Clinician-administered PTSD scale (CAPS)
The CAPS is a gold-standard, clinician-administered assessment tool used to assess PTSD symptom severity (Blake et al. 1990). The CAPS for DSM-IV provides a total score for current symptoms and three subscales corresponding to criteria for re-experiencing (B), avoidance (C), and hyperarousal (D).
Symptom checklist-90-revised (SCL-90-R)
The current analyses included the Global Severity Index (GSI) overall score and the mood subscales from the SCL (symptoms of depression, anxiety, and hostility). The SCL is a widely-used self-report measure of general psychopathology that quantifies 9 separate symptom dimensions (Derogatis 1992), and reveals differences between veterans with and without war-zone related PTSD (Weathers et al. 1996). The anxiety and depression subscales of the SCL have been validated against the SCID as a gold-standard and correlate with clinical diagnoses (Schmitz et al. 1999).

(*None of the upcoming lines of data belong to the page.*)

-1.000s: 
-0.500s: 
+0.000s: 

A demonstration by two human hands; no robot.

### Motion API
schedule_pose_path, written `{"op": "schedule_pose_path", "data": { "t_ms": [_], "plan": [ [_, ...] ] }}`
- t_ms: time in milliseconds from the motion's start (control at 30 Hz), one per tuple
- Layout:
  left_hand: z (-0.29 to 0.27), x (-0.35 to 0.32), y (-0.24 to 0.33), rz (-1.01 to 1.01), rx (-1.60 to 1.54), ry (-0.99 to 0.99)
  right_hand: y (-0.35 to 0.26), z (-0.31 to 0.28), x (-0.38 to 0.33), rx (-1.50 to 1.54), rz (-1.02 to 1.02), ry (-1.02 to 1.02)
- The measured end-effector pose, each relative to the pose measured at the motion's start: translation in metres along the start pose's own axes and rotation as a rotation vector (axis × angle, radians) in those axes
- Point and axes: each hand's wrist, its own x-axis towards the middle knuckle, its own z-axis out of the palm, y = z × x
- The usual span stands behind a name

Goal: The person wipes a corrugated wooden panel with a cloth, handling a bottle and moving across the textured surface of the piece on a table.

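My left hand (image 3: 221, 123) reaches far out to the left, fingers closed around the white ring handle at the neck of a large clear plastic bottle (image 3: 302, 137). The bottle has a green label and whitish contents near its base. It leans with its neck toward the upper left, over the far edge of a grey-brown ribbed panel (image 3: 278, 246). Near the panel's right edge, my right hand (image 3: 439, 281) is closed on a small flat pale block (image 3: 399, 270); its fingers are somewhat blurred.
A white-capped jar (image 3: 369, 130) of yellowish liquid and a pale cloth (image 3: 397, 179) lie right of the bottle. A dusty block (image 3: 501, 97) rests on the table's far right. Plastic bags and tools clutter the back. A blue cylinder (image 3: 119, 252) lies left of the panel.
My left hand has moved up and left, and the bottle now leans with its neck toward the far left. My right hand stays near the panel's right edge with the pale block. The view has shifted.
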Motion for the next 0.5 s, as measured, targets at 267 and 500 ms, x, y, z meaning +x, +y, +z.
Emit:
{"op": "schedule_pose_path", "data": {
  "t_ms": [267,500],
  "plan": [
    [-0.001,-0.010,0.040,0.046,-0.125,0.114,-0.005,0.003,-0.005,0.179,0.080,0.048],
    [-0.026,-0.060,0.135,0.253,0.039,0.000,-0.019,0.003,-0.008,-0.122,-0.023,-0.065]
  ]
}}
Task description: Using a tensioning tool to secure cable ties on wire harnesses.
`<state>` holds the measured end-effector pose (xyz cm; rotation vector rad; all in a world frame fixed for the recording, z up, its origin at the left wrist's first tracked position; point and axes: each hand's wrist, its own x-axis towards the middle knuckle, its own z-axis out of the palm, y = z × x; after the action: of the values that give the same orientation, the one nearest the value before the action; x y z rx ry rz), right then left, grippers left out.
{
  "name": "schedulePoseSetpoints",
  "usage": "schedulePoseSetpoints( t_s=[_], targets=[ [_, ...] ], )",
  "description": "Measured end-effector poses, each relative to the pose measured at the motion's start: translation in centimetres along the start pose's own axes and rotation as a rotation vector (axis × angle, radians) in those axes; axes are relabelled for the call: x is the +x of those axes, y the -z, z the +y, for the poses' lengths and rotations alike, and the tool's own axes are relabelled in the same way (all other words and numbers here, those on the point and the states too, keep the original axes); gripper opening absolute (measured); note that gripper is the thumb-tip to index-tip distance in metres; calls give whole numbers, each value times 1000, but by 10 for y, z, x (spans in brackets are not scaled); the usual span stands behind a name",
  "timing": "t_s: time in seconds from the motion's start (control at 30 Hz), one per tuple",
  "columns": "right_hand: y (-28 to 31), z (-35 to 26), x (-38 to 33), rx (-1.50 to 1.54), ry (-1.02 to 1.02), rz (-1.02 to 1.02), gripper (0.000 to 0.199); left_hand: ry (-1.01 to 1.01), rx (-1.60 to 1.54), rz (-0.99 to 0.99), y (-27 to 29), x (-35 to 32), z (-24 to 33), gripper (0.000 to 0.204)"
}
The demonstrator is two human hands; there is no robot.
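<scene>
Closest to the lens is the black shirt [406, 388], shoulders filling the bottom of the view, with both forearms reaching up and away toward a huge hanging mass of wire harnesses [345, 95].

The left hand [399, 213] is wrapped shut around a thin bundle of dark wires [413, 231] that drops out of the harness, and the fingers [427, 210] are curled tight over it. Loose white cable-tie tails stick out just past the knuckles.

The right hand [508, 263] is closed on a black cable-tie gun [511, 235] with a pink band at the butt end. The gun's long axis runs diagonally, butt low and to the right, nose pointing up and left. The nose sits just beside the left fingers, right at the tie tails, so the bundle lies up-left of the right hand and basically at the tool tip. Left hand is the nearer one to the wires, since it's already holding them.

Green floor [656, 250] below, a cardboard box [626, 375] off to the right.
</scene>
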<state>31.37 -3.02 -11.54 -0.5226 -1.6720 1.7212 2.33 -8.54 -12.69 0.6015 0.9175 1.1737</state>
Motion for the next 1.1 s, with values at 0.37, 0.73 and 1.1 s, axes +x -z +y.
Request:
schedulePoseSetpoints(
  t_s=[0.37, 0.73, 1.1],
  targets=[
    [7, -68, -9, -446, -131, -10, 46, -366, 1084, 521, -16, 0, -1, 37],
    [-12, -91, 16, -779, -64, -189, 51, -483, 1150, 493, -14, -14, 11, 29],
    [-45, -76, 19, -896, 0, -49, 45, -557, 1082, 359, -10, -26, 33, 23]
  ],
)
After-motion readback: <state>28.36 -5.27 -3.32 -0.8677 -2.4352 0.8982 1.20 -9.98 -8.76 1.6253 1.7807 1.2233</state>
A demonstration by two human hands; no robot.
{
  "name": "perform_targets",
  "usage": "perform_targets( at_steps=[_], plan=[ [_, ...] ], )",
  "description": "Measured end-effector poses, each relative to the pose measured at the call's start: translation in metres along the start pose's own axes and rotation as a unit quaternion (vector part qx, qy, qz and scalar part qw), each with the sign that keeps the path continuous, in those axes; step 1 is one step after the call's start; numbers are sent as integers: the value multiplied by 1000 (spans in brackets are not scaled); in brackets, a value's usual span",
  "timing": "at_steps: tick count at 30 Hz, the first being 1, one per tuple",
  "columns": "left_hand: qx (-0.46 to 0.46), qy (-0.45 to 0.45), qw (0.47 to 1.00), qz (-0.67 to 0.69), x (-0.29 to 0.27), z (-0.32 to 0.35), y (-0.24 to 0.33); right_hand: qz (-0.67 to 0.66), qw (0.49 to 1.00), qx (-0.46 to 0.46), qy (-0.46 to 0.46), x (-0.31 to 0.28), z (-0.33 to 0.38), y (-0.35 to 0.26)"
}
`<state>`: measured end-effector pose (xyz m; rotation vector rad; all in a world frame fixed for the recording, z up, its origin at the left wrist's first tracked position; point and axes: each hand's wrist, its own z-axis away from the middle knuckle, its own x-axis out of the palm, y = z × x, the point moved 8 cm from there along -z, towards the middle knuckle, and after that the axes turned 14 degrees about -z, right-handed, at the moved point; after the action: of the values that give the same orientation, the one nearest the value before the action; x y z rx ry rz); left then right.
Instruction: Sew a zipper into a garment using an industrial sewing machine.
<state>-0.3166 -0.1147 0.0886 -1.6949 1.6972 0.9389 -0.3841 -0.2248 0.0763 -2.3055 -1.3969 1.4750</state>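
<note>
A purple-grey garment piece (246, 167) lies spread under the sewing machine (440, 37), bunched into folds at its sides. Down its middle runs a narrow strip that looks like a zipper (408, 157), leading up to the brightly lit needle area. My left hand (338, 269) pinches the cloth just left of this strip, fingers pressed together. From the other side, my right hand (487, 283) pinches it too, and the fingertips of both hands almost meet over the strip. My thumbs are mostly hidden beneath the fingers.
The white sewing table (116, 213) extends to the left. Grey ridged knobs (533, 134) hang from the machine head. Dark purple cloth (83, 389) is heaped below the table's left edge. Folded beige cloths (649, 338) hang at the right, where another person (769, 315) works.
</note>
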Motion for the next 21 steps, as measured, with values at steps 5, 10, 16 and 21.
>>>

Peritraumatic dissociative experiences questionnaire
The 10-item Peritraumatic Dissociation Experiences Questionnaire (PDEQ) is a well-validated assessment of symptoms of derealization and depersonalization (Candel and Merckelbach 2004; Marmar et al. 1994). The PDEQ asks participants to report on symptoms experienced “during the most distressing incident you discussed with the clinician during your interview.” Though the PDEQ is not a substitute for the CAPS DSM-5 items that help assess the dissociative subtype, it may nonetheless provide useful insights into this symptom spectrum. Responses are scored using a 5-point scale ranging from “Not at all true” to “Extremely true.”
Diffusion tensor imaging
Imaging
All subjects were studied on a 3 T Trio Siemens magnet (Erlangen, Germany) at NYU equipped with a 32 channel receive head coil. The following sequences, which were part of a larger research imaging protocol, were obtained: 1) T1-weighted 3D whole brain gradient echo MRI TR/TE/TI = 2300/2.98/900 ms, 1.0 × 1.0 × 1.0 mm3 resolution (cortical thickness measurements). 2. EPI-based DTI (TR/TE = 8000/97, 2.2 × 2.2 × 2.2 mm3 resolution, 64 diffusion encoding directions with b = 1000s/ mm2.
Post-processing
The DTI data were motion and eddy current corrected using the FLIRT and FUGUE algorithms from Free-Surfer Library (FSL) (http://www.fmrib.ox.ac.uk/fsl), and an additional geometric distortion correction was performed. The DTI images were then co-registered to the T1 image and up-sampled to the T1 resolution. Fractional anisotropy (FA) maps were calculated using the teem algorithms (teem.sourceforge.net). An unbiased project specific FA atlas in MNI152 space was generated from the all images using the fast, high degree diffeomorphic image registration algorithm (DARTEL) implemented in SPM8 (http://www.fil.ion.ucl.ac.uk/spm). The FA maps of all subjects were warped onto the FA atlas using DARTEL. Labels from the ICBM DTI81 atlas (created by hand segmentation of a standard-space average of diffusion MRI tensor maps from 81 healthy subjects) were used to extract mean FA values from the six white matter tracts of interest (Fig. 1), voxels with FA < 0.2 were masked out to reduce partial volume effects from neighboring gray matter regions. The mean FA values from the left and right tract were combined after excluding a hemispheric effect.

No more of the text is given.